Cinnaminson, NJ-  Anti-human trafficking efforts continue to build momentum nationwide through the ACTeam Initiative.  This case in Florida involved the corruption of Florida’s Summer Work Travel Program through the importation of Kazakhstani university students as prostitutes under false pretense of working as yoga instructors.  By resolution, the FormerFeds Freedom Foundation (FFFF), which was formed in December 2015, has identified human trafficking as one of its enforcement resourcing priorities and hopes to help spur collaborative efforts by local, state, federal and international agencies to combat this law enforcement challenge.

Florida Man Indicted for Operating Sex Trafficking Enterprise

Defendant Allegedly Used Fraudulent Scheme to Import Foreign University Students in Furtherance of Prostitution and Erotic Massage Enterprise

Jeffrey Jason Cooper, 46, of Miami Beach, Florida, was charged late yesterday in an 11-count indictment in the Southern District of Florida with sex trafficking and attempted sex trafficking by fraud, wire fraud, importation of aliens for prostitution or immoral purposes and use of a facility of interstate commerce to operate a prostitution enterprise.

According to allegations in the indictment and criminal complaint, Cooper recruited foreign students from Kazakhstan through the State Department’s Summer Work Travel Program, using false and fraudulent promises of clerical jobs in a fictitious yoga studio in order to bring the students into the United States and advertise them to customers of his prostitution and erotic massage enterprise.  As alleged in the indictment and complaint, Cooper recruited the foreign university students on false pretenses, knowing that no such yoga studio existed.

An indictment is merely an accusation, and the defendant is presumed innocent unless proven guilty.  If convicted of sex trafficking, Cooper faces a mandatory minimum sentence of 15 years in prison.  The wire fraud charges carry a statutory maximum sentence of 20 years in prison.  Importing or attempting to import an alien for immoral purposes carries a statutory maximum sentence of 10 years in prison, and using a facility of interstate commerce to promote an unlawful activity carries a statutory maximum sentence of five years in prison.

The case was investigated by the U.S. Immigration and Customs Enforcement’s Homeland Security Investigations, State Department’s Diplomatic Security Service, Miami-Dade Police Department and North Bay Village, Florida, Police Department.  The case is being prosecuted by Assistant U.S. Attorney Seth M. Schlessinger of the Southern District of Florida and Trial Attorney Matthew T. Grady of the Civil Rights Division’s Human Trafficking Prosecution Unit.

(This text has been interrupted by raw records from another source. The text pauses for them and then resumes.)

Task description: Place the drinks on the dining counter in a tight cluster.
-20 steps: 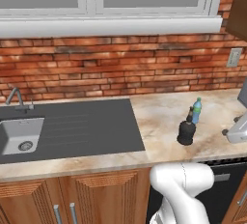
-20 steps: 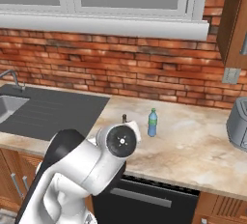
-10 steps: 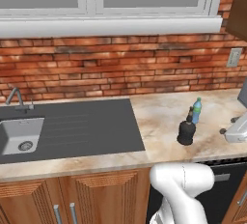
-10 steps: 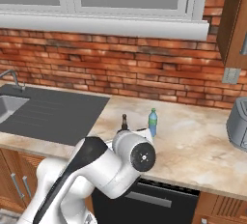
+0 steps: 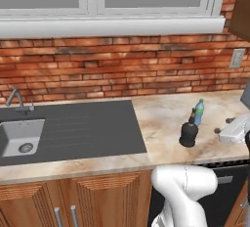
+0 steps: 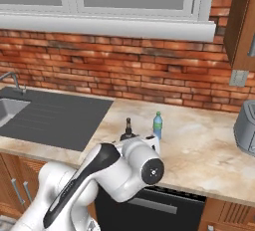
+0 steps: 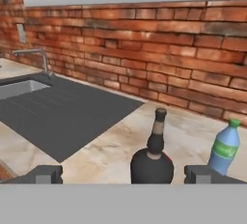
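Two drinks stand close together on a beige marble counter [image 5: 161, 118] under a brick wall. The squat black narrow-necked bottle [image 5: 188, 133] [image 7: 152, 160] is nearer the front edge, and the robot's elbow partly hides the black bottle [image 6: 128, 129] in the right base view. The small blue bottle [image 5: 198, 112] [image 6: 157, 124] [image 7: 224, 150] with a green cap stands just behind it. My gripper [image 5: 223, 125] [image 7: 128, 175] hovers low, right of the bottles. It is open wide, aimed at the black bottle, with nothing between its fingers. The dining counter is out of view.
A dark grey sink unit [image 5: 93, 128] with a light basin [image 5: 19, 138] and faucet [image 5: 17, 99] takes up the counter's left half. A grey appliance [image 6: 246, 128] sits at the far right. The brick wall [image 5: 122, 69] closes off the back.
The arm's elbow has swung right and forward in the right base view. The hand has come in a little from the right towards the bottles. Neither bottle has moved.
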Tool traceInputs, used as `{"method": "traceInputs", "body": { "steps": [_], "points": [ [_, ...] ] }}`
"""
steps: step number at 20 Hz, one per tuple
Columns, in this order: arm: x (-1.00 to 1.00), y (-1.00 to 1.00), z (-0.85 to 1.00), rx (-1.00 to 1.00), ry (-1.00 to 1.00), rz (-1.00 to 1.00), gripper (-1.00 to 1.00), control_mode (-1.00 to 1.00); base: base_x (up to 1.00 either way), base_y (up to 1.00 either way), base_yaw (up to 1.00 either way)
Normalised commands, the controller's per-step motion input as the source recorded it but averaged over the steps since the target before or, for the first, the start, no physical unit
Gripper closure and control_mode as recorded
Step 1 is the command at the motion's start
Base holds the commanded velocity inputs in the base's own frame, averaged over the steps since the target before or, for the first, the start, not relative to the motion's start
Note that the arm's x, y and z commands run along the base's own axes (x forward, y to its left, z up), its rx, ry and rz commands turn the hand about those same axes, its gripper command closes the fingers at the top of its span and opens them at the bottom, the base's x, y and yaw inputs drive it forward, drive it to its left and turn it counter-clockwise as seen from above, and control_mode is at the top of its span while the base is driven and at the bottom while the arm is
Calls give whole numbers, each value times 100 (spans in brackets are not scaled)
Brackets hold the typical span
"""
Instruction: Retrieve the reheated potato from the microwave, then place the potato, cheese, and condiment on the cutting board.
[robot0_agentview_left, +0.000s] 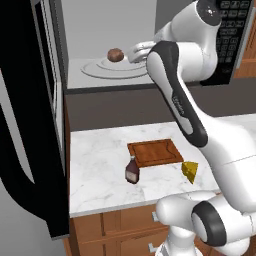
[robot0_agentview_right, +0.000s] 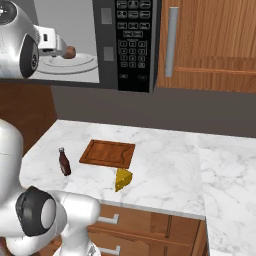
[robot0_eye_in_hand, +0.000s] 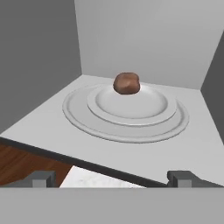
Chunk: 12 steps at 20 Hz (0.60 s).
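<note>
Marble countertop (robot0_agentview_left: 100, 165) carries cutting board (robot0_agentview_left: 155, 152) w/ nothing on it; condiment (robot0_agentview_left: 132, 170) upright at board's front-left corner, cheese (robot0_agentview_left: 190, 170) just off its front-right corner. Above, microwave (robot0_agentview_right: 134, 45) door swung open, potato (robot0_eye_in_hand: 127, 83) sits on plate at the turntable's (robot0_eye_in_hand: 78, 114) back edge. Gripper (robot0_eye_in_hand: 112, 178) at the microwave opening, short of potato, jaws spread wide, holding nothing.

Brown potato (robot0_eye_in_hand: 127, 83), yellow cheese (robot0_agentview_left: 190, 170), white-veined marble counter (robot0_agentview_left: 100, 165)
</note>
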Motion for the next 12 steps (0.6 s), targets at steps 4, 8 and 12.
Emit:
{"method": "traceInputs", "body": {
  "steps": [4, 8, 12],
  "points": [
    [38, 13, -4, 0, 0, 0, -100, -100, 0, 0, 0],
    [41, 6, -6, 0, 0, 0, -100, -100, 0, 0, 0],
    [42, 2, -10, 0, 0, -1, -100, -100, 0, 0, 0]
  ]
}}
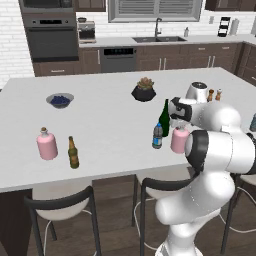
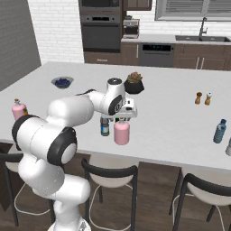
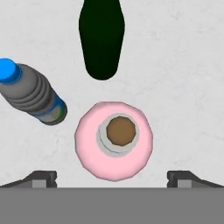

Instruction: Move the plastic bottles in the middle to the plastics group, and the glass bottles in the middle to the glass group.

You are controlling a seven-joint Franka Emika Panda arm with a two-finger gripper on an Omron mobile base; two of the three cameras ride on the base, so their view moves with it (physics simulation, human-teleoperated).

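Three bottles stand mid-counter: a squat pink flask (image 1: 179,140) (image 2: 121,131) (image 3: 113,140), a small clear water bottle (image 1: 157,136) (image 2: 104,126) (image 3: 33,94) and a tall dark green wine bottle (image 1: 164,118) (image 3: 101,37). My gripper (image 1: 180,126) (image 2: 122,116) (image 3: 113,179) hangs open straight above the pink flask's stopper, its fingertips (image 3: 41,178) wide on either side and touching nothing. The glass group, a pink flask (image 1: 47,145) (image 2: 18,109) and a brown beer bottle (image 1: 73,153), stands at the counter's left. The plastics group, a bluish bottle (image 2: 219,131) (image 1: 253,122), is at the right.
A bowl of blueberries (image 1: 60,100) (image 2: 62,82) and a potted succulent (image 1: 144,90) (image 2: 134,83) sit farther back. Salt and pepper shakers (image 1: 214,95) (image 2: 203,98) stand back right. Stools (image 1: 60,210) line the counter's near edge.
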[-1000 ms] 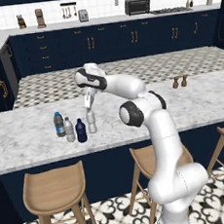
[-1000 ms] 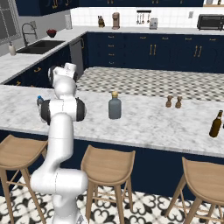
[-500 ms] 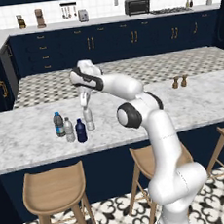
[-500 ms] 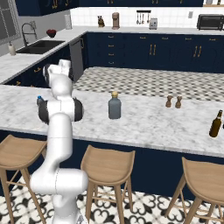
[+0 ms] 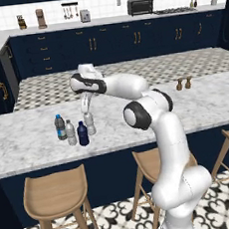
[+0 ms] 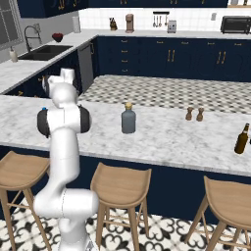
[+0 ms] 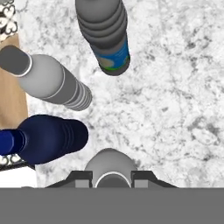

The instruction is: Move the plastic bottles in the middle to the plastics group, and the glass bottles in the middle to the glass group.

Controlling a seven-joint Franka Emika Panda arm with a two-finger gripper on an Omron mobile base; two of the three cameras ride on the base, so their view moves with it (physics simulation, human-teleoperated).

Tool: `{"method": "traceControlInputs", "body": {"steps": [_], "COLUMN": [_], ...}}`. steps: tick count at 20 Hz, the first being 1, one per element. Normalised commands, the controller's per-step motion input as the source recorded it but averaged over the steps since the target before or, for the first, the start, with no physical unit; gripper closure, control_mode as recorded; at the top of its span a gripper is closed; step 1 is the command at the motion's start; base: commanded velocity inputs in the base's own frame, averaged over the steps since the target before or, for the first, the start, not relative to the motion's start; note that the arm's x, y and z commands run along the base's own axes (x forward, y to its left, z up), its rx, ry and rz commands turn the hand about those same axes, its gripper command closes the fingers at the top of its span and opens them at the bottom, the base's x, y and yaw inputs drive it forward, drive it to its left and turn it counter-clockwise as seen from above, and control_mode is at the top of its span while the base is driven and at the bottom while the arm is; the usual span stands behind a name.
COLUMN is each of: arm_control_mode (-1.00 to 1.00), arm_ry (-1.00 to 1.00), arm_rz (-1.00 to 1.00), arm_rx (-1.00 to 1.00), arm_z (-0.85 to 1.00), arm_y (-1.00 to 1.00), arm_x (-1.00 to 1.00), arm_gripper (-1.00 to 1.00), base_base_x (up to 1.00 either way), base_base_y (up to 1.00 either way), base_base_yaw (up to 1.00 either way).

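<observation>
Left base view: white marble counter [image 5: 34,140], navy cabinets behind. The arm reaches left (hand pointing down), gripper [image 5: 87,108] spread astride the clear bottle [image 5: 90,123], beside the navy bottle [image 5: 82,134].

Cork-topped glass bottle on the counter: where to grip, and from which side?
Judging by shape: take the glass bottle by its narrow neck under the cork, from above. It stands upright and alone on the counter, and its body looks too wide for the jaws. The gripper is at the plastic bottles.
</observation>
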Motion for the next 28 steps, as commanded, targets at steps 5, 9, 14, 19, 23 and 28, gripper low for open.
{"method": "traceControlInputs", "body": {"steps": [5,9,14,19,23,28], "arm_control_mode": [-1.0,-1.0,-1.0,-1.0,-1.0,-1.0], "arm_ry": [-0.12,-0.03,0.0,0.0,0.0,-0.02], "arm_rz": [0.0,0.0,0.0,0.0,0.0,0.0], "arm_rx": [0.08,0.0,0.0,0.0,0.0,0.0], "arm_z": [-0.1,-0.05,0.0,0.0,0.0,0.08], "arm_y": [0.0,0.0,0.0,0.0,0.0,0.0], "arm_x": [-0.14,0.0,0.0,0.0,0.0,0.0], "arm_gripper": [1.0,1.0,1.0,-1.0,-1.0,-1.0], "base_base_x": [0.0,0.0,0.0,0.0,0.0,0.0], "base_base_y": [0.0,0.0,0.0,0.0,0.0,0.0], "base_base_yaw": [0.0,0.0,0.0,0.0,0.0,0.0]}}
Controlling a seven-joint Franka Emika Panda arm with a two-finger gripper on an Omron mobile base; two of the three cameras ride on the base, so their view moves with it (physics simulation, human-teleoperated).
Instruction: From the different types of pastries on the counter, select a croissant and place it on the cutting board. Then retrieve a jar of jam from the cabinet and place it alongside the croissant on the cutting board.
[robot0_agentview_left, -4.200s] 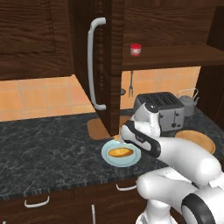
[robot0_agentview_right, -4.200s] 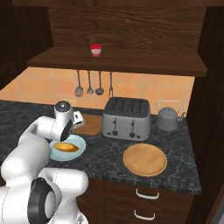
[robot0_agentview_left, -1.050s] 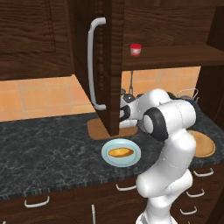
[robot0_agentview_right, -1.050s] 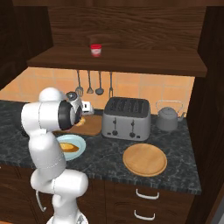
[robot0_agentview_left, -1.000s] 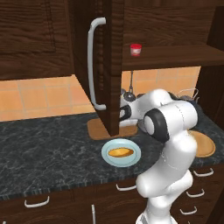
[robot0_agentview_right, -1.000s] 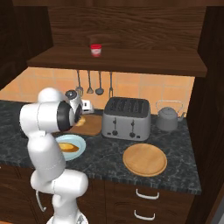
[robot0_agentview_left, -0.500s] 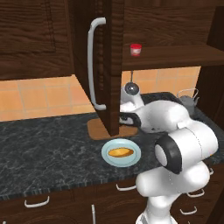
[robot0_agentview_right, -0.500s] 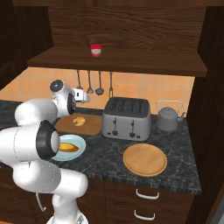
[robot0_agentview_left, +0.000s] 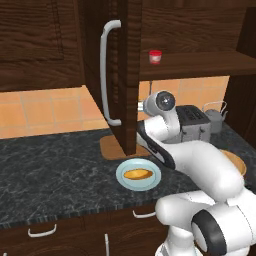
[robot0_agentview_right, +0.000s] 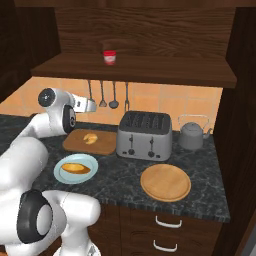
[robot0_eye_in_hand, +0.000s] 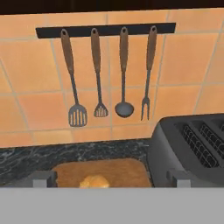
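Reaching next for the tiny red-lidded jar of jam (robot0_agentview_right: 109, 57) on the dark wood cabinet (robot0_agentview_right: 135, 70) shelf above the silver toaster (robot0_agentview_right: 145, 135), I should rise squarely; my jaws stand wide and empty, small golden croissant (robot0_agentview_right: 90, 138) already on the tan cutting board (robot0_agentview_right: 75, 142) left of it.

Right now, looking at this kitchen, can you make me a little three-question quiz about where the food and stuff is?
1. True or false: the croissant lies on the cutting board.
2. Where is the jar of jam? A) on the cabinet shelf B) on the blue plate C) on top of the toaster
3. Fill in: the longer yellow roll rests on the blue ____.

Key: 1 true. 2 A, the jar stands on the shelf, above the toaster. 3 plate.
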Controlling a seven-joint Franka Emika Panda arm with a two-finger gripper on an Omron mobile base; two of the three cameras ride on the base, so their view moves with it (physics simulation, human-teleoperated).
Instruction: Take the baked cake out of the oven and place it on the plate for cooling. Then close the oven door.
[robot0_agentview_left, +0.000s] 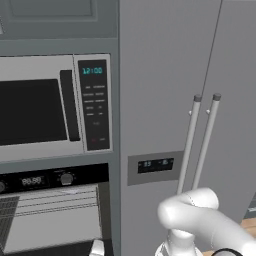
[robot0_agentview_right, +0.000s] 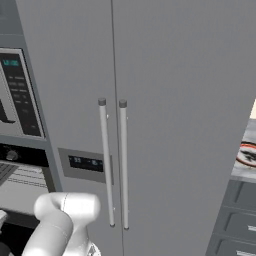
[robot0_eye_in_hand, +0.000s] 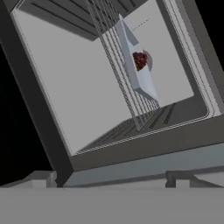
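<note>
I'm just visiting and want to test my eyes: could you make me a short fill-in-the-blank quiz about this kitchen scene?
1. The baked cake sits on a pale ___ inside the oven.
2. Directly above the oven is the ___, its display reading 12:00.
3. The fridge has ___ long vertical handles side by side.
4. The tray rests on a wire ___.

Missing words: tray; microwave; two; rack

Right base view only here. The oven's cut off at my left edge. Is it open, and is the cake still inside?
Observer: Open. The hand view looks straight into the oven cavity. The baked cake sits on a pale tray on the wire rack.
Operator: End effector holding anything?
Observer: No. The end effector is open and empty, short of the cake.
</note>
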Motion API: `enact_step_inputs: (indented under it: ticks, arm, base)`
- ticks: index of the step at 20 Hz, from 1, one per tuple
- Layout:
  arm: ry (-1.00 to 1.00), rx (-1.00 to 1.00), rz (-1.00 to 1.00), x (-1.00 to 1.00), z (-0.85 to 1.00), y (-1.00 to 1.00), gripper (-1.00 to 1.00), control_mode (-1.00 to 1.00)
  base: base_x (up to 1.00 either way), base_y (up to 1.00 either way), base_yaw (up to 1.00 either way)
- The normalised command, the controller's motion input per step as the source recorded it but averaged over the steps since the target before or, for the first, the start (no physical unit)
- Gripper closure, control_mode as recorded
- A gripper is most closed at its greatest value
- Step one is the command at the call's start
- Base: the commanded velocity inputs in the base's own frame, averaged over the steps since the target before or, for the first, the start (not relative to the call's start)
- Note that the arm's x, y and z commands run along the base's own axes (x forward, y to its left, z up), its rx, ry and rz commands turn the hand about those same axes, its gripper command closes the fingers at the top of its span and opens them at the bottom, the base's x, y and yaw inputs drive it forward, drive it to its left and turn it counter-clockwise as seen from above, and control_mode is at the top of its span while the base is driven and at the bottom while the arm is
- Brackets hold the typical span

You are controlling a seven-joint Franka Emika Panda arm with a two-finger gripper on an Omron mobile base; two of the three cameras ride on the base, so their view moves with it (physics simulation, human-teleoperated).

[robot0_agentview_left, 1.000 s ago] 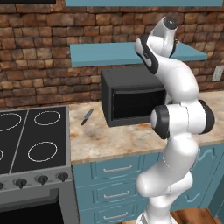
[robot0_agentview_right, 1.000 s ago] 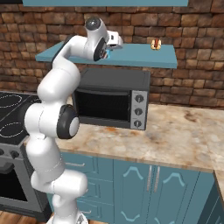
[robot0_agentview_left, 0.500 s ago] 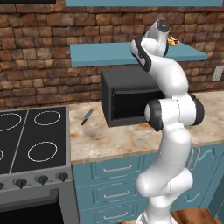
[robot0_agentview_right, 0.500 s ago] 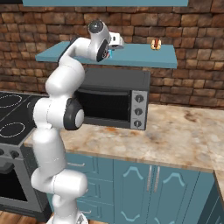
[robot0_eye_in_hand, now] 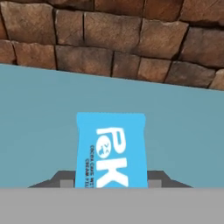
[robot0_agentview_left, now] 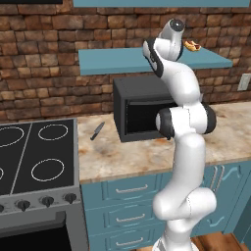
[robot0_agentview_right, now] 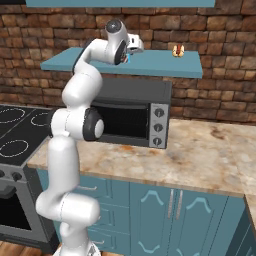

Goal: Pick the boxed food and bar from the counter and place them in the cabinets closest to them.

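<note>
The bar (robot0_eye_in_hand: 109,151), a blue wrapper with white letters, stands between my two dark fingertips (robot0_eye_in_hand: 159,177). My gripper (robot0_eye_in_hand: 110,179) is shut on it, just above a teal-blue cabinet shelf (robot0_eye_in_hand: 35,109) with the brick wall right behind. In the right base view the gripper (robot0_agentview_right: 131,49) is raised over the left half of that shelf (robot0_agentview_right: 165,64), above the microwave. The same shelf (robot0_agentview_left: 117,61) runs behind my upper arm in the left base view. Below lies the marbled counter (robot0_agentview_right: 210,150). The boxed food is out of view.
A small orange-red item (robot0_agentview_right: 175,50) (robot0_agentview_left: 192,46) lies on the shelf to the right of the hand. A black microwave (robot0_agentview_left: 139,108) stands on the counter under the shelf, a black-handled knife (robot0_agentview_left: 97,130) left of it, and a stove (robot0_agentview_left: 29,157) further left.
The arm has straightened upward and the hand has edged slightly higher over the shelf, the bar still in its grip.
</note>
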Motion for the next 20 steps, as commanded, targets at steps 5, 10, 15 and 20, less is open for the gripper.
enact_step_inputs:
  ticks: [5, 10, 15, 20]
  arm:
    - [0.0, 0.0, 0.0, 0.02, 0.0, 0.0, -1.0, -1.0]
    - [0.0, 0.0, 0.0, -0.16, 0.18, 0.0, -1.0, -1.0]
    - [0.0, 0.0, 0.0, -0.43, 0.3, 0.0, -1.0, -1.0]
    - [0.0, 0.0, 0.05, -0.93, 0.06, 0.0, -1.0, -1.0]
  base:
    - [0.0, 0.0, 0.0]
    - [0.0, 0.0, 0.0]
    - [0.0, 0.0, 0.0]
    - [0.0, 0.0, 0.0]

The Southern District of Florida was selected as one of six Phase I Anti-Trafficking Coordination Teams (ACTeams) through the interagency ACTeam Initiative of the Departments of Justice, Homeland Security and Labor.  Designated ACTeams focus on developing high-impact human trafficking investigations and prosecutions involving forced labor, international sex trafficking and sex trafficking by force, fraud or coercion through interagency collaboration among federal prosecutors and federal investigative agencies.